"Buza", o tradicional sorvete de Damasco que a guerra não conseguiu derreter

Jorge Fuentelsaz.

Damasco, 21 mar (EFE).- A Sorveteria Damasco, onde é fabricado desde 1914 o "buza", o tradicional sorvete árabe de creme e pistaches, seguiu mantendo sua tradição, apesar dos seis anos de guerra que chegaram a paralisar temporariamente suas atividades.

É meio-dia e na rua principal do histórico e popular mercado de Al-Hamidiyah Souq muita gente se desloca pela ampla artéria mercantil lotada, repleta de lojas e vigiada por dezenas de militares que revistam minuciosamente os transeuntes nos frequentes postos de controle.

Apesar do frio do final do inverno, a sorveteria administrada por Nader al Afgani, filho de seu fundador, Taisir al Afgani, transborda de clientes, especialmente mulheres, onipresentes em toda a capital, de onde um grande número de homens de entre 20 e 40 anos fugiu para evitar o serviço militar, que é sinônimo de guerra.

"Somos os fundadores do 'buza' tradicional, com pistache e nata. Melhoramos o 'buza' e o tornamos famoso no mundo árabe, como na Jordânia e no Líbano, na Europa e também em feiras em Dubai, Abu Dhabi e Kuwait", contou à Agência Efe com orgulho Al Afgani, cuja sorveteria, no entanto, não é tão antiga e nem conta com o renome da vizinha Al Bakdash, fundada em 1895.

O veterano sorveteiro, que não esconde sua veneração pelo presidente do país, Bashar a-Assad, ressalta que "todos os que viajam à Síria, seja do país que for, tem que visitar o mercado Al-Hamidiyah Souq e provar o sorvete original".

Também mostra com satisfação uma fotografia na qual posa junto ao atual presidente do Líbano, o general Michel Aoun, durante uma visita à sorveteria, embora tenha sido tirada antes de Aoun ser designado presidente, confessou Al Afgani.

O "buza", a versão árabe do "dondurma" turco, é feito à base de leite, creme e "sahleb" (uma farinha fina), além de outros ingredientes, e com o pistache como principal convidado e toque final.

"Trazemos o leite de manhã e colocamos em recipientes onde são introduzidos os ingredientes como 'sahlab' e açúcar, e quando termina este processo, ele é colocado em geladeiras. Depois passamos para os congeladores, onde é batido até se transformar no 'buza' árabe", explicou Al Afgani enquanto não deixava de atender os gulosos clientes.

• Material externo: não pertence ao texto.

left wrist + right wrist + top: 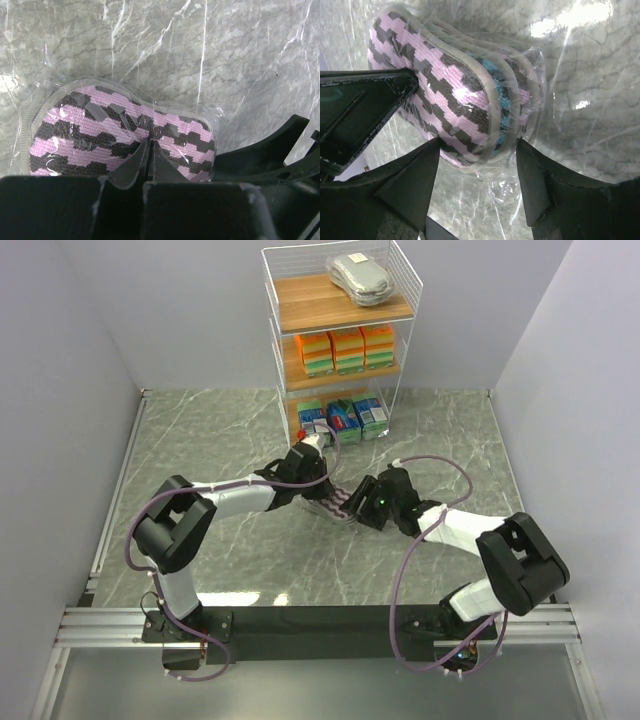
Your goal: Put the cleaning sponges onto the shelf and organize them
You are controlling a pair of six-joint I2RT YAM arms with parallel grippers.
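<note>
While the L pincer (150, 145) is pressed together on the wrap edge of the purple striped pack (445, 85), apparently holding it up off the table (200, 430), the R pincer (479, 142) stands spread w/ the pack's near end btwn its jaws. Pads look at or just off the film; can't tell contact. Reads as a handover, L to R.

To do it well, R should squeeze the sponge body itself, not loose film, centred btwn the pads & firm before L lets go. Slick wrap could slip, so keep the pack level.

Target shelf (310, 300) sits well beyond both pincers. There's room on the top tier beside the grey pack (362, 278). The orange packs (347, 348) & blue-green packs (343, 418) fill the tiers below.
</note>
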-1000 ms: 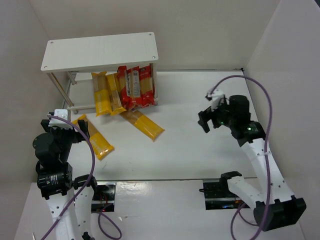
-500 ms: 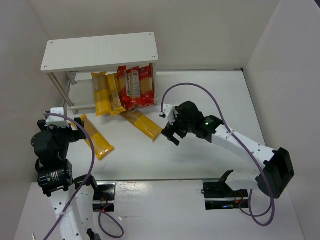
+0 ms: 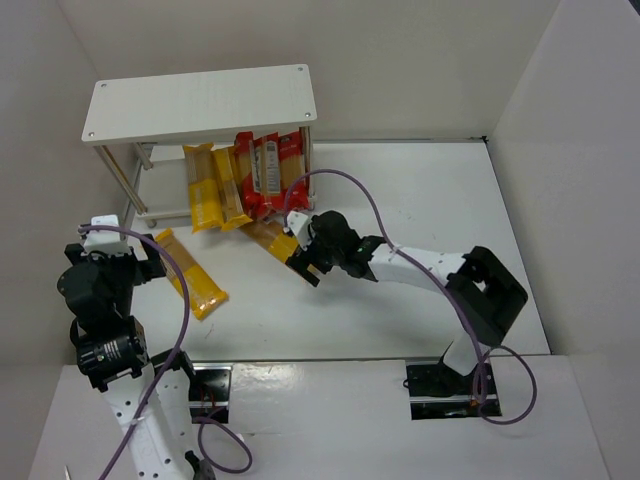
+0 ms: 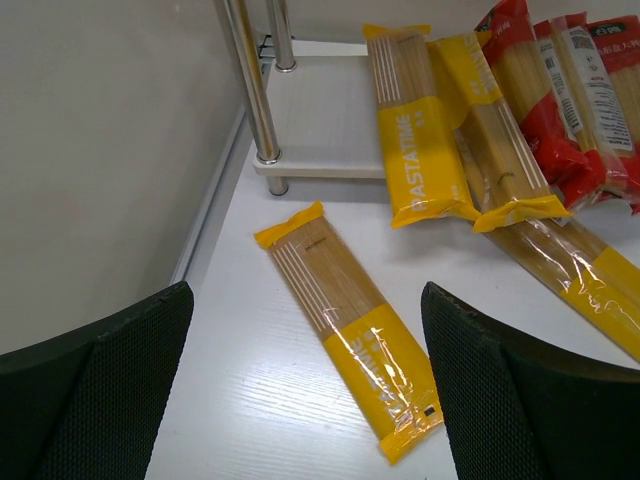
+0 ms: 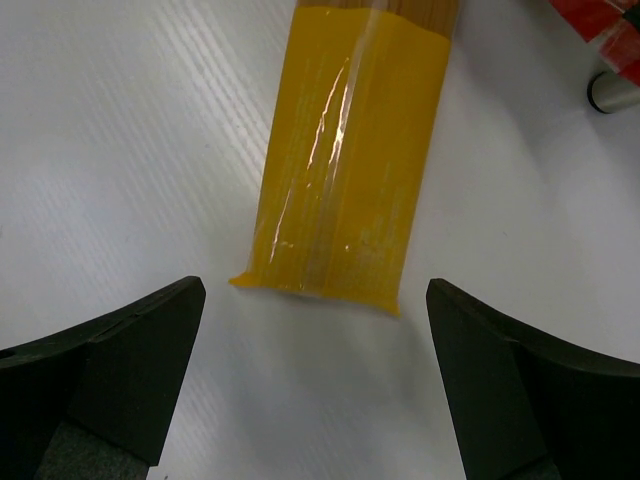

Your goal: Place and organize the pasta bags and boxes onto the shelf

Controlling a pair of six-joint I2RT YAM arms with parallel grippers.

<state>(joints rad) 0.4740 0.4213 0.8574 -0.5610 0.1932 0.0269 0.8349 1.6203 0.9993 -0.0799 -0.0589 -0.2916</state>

Uma das mais particulares características deste sorvete é a fase final de sua produção, com contundentes golpes rítmicos efetuados com um enorme toco de madeira, a fim de dar consistência, criar uma camada e que os pistaches adiram bem ao corpo.

Por fim, com a mão, o sorveteiro enrola as lâminas que formou a base de golpes e o "buza" fica pronto para ser cortado, servido e devorado pelos visitantes.

"Gosto do 'buza' sírio desde que era pequena. Sempre que venho a Damasco tenho que comê-lo porque estamos acostumados. Sou de Damasco, mas vivo na Arábia Saudita e sempre que estou de férias venho aqui", disse à Efe Macun ali al Araeishi.

A mesma opinião tem Emanar, que garantiu que cada vez que vai à parte antiga de Damasco toma um sorvete e vai ver a mesquita Omíada.

Al Afgani deseja que seus filhos continuem com a tradição. Um deles, que cursa o quarto ano de Direito, o ajuda atendendo os clientes. O outro, segundo disse, está estudando na Malásia, mas voltará para contribuir para a prosperidade do negócio, que conta com outra loja no bairro de Al Qusur.

"Durante os dois primeiros anos da crise estivemos parados, mas as coisas voltaram a seu lugar e voltamos a ser como éramos. A Síria está bem e tomara que a segurança retorne ao país em breve graças ao presidente Bashar Hafez al Assad", declarou Al Afgani.

Os clientes não deixam de entrar e sair entre os atarefados garçons que levam de um lado para outro as porções de "buza" e de outros tipos de doces e sorvetes.

Entre o amargo sabor da guerra sentida em todos os cantos, levar um "buza" à boca custa apenas 400 libras sírias, um pouco menos de US$ 1.